Il problema non è di facile soluzione perché non si tratta di pochi coloni ma di circa cinquecentomila, che negli ultimi anni hanno coltivato la terra e hanno costruito, fissando abitudini e interessi. D’altra parte, si tratta anche di coloni fuggiti dalla Striscia di Gaza quando questa regione fu data ai palestinesi.
Da una parte, dunque, i coloni reclamano diritti di stabilità, dall’altra i palestinesi reclamano la loro terra e il diritto ad abitarla senza che nessuno gliela sottragga.
Ciò premesso, veniamo alla novità, rappresentata dall’intervista rilasciata da Salam Fayyad, premier palestinese (vedi foto), il quale ha dichiarato che i palestinesi sono “pronti a proclamare lo Stato”. “Nel mio ufficio – dice il premier palestinese – ho la foto di un ulivo. Ha duemila anni. È libero, solido. Ne trovi così a Gaza, a Gerusalemme, nella Valle del Giordano, nei villaggi, nei campi profughi. Ha radici profonde. Protegge le donne, i vecchi e i bambini. È il simbolo del nostro diritto a stare su questa terra. È per questo che i coloni ce l’hanno tanto coi nostri ulivi. In Palestina ce ne sono 15 milioni: non possiamo accettare che ne venga distrutto nemmeno uno. Il più giovane di questi ulivi ha radici più profonde del più grande insediamento israeliano”. Ecco, questa è la premessa per dire “Israele la smetta di considerare le risoluzioni Onu ‘mere raccomandazioni’: sono obblighi. Un anno in più è un inizio, ma queste colonie non devono più esserci. Punto. Sono illegali ovunque. Qui e a Gerusalemme”.

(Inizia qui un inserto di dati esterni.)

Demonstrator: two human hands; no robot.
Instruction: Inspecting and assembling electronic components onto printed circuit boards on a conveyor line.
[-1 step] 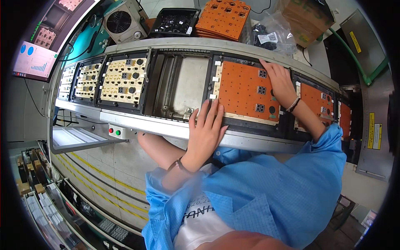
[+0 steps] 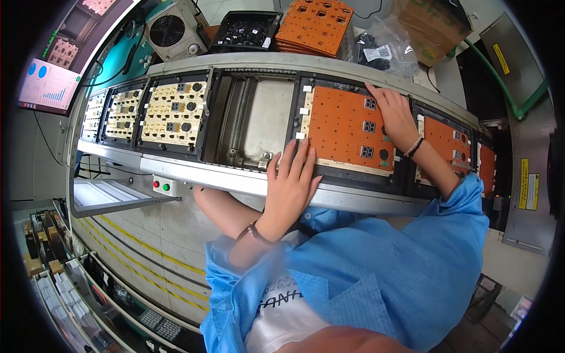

Il premier palestinese dichiara che “i coloni non sono pionieri senza terra”, dunque compiono l’indirizzo del governo israeliano che “permette che i coloni commettano atti di terrorismo”. Il premier lancia un ultimatum: “Celebrando i 66 anni dell’Onu, nel 2011, celebreremo anche la nascita di uno Stato palestinese (…) la prossima estate deve finire l’occupazione israeliana della Cisgiordania”. È il punto del maggior contrasto: se la trattativa non va avanti, potrà sbloccare la situazione una soluzione unilaterale? È un interrogativo e una sfida.